::: Information shown :::
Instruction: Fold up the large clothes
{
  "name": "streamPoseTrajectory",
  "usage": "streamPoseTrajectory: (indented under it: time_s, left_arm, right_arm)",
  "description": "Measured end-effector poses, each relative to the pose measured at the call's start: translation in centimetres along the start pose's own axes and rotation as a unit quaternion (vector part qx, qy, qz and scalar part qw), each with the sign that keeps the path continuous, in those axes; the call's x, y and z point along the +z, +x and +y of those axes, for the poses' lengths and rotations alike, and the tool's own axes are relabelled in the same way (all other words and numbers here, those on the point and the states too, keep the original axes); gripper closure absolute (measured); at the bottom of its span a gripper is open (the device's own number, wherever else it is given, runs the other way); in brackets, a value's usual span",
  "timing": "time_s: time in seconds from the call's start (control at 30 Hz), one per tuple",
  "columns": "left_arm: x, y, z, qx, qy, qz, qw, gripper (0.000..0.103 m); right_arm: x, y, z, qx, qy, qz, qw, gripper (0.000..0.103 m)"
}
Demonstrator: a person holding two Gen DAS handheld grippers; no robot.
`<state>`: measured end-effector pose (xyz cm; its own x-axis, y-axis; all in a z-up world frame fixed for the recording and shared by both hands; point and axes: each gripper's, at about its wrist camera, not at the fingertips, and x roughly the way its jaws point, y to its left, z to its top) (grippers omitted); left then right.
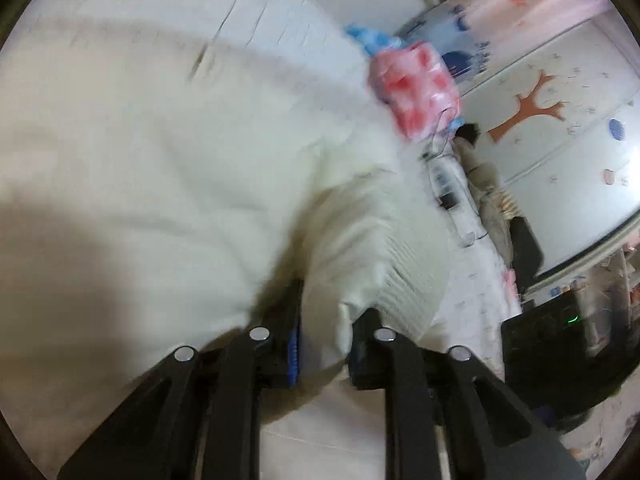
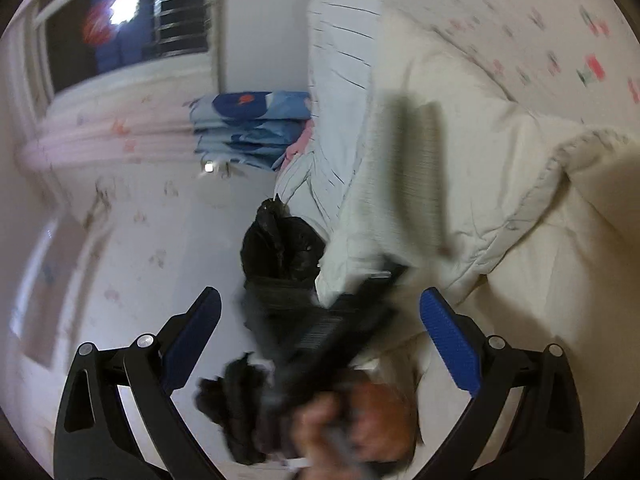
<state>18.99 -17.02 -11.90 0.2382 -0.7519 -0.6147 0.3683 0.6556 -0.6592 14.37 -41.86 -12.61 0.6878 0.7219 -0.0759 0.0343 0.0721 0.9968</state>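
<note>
Between your left claw (image 1: 324,344) fingers sits a fold of the cream garment (image 1: 200,152); the jaws stand narrow on it, apparently pinching it so the cloth can be carried over. Beyond the tips, the rest spreads across the bed (image 1: 472,292), with a pink bundle (image 1: 412,92) farther off. Your right claw (image 2: 320,328) gapes wide, holding nothing; the left hand (image 2: 352,416) crosses just ahead, the garment's ribbed hem (image 2: 360,216) beyond.
</note>
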Motion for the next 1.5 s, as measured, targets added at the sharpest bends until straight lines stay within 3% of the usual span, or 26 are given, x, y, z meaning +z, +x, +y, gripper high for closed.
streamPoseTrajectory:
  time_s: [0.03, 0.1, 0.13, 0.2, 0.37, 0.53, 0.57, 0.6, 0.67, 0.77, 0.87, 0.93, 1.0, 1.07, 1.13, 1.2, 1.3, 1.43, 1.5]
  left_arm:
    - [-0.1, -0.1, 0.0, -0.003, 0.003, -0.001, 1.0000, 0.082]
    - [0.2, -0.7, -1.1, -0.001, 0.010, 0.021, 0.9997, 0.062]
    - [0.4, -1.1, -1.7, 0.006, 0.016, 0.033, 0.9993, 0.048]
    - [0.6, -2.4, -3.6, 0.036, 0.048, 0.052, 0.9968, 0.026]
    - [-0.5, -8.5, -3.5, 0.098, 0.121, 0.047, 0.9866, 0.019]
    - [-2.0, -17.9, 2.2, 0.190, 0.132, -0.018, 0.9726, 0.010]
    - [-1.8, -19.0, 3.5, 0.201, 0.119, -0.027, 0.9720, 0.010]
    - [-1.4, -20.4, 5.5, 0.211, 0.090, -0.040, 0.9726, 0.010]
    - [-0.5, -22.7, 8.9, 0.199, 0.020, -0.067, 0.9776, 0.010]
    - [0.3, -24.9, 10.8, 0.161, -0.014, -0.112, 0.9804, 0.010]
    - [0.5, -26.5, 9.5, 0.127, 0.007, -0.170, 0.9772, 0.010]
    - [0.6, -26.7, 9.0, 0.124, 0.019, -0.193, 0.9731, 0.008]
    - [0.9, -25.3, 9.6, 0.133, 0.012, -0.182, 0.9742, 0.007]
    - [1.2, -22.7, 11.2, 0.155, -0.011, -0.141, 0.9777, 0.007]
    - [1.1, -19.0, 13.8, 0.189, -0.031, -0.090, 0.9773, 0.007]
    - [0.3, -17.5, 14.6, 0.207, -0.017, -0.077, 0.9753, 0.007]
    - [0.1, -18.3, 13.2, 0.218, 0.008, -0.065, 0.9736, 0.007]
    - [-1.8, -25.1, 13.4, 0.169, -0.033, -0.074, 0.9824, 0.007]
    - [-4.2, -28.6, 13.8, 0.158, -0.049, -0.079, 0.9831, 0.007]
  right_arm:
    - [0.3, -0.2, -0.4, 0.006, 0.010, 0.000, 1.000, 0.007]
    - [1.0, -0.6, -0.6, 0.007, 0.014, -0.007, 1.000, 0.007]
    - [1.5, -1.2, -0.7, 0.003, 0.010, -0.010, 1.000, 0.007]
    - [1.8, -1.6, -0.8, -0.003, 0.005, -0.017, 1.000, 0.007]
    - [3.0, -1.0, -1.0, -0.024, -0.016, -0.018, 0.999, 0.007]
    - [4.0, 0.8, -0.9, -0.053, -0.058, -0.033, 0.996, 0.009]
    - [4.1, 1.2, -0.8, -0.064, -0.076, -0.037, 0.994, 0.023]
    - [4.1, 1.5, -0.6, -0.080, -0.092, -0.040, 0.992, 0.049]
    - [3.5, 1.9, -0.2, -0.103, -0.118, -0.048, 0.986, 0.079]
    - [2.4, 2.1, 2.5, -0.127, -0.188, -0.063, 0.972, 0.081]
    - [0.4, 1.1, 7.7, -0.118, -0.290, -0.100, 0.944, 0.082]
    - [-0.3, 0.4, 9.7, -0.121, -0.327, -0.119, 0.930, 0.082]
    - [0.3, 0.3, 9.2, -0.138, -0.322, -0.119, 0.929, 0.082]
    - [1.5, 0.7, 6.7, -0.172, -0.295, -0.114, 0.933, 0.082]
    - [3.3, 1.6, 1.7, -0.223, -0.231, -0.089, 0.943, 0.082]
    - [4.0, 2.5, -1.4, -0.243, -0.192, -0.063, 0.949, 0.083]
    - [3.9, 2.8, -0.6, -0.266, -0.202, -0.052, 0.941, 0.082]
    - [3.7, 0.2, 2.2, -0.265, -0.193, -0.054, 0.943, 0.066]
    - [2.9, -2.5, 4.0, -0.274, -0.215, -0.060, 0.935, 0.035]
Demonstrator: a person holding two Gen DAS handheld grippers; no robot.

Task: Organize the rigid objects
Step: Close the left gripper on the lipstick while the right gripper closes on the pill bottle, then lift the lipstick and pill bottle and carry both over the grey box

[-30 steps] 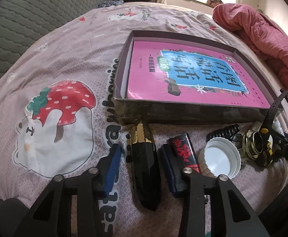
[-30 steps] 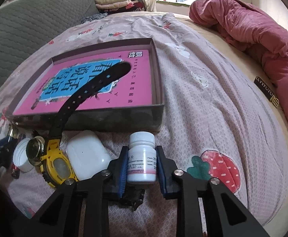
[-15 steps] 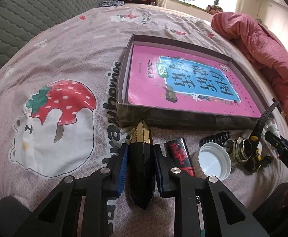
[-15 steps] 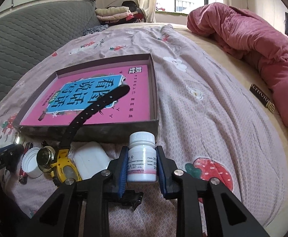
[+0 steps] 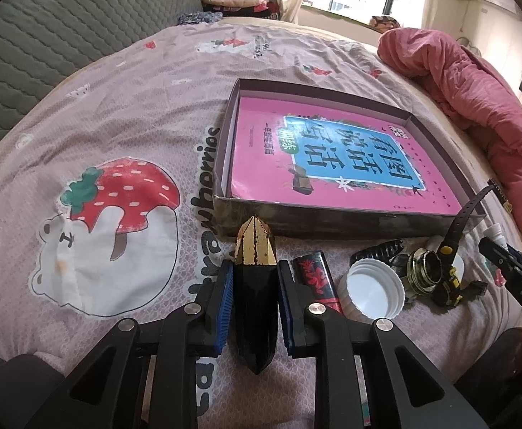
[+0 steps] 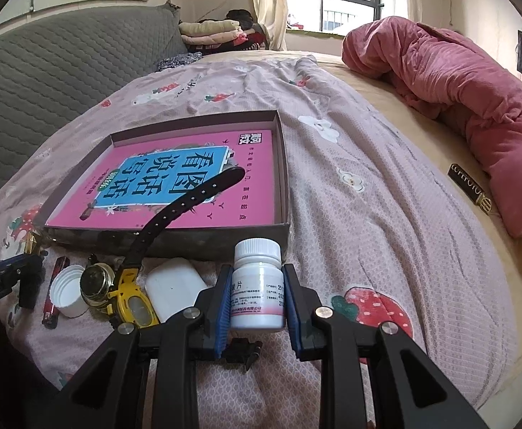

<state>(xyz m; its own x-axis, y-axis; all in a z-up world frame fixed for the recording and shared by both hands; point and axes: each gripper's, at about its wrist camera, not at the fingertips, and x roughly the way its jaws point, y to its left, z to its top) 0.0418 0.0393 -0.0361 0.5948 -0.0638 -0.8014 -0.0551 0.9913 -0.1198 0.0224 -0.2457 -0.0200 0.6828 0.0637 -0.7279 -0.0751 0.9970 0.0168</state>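
Both tongs are loaded, the left tongs point(image 5: 253, 296) having just closed on a black, gold-tipped faceted case point(image 5: 254, 286) lying on the bed point(image 5: 99, 107) before the box point(image 5: 332, 220), the right tongs point(image 6: 257, 300) clamping a white pill bottle point(image 6: 257, 286); the tapered case may slip when lifted.

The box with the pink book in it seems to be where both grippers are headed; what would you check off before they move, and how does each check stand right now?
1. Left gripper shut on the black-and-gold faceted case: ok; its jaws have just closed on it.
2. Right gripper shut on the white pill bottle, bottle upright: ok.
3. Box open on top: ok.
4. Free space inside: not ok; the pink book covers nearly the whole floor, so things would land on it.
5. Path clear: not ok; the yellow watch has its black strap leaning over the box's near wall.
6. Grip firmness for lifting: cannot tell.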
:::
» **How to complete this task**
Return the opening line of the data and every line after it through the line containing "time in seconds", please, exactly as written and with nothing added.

» **Output for this task**
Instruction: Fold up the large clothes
{
  "name": "streamPoseTrajectory",
  "usage": "streamPoseTrajectory: (indented under it: time_s, left_arm, right_arm)",
  "description": "Measured end-effector poses, each relative to the pose measured at the call's start: translation in centimetres along the start pose's own axes and rotation as a unit quaternion (vector part qx, qy, qz and scalar part qw), each with the sign that keeps the path continuous, in those axes; the call's x, y and z point along the +z, +x and +y of those axes, for the poses' lengths and rotations alike, and the tool's own axes are relabelled in the same way (all other words and numbers here, those on the point and the states too, keep the original axes); gripper closure absolute (measured); at the bottom of its span a gripper is open (the device's own number, wherever else it is given, runs the other way); in brackets, a value's usual span",
  "timing": "time_s: time in seconds from the call's start (control at 30 Hz), one per tuple",

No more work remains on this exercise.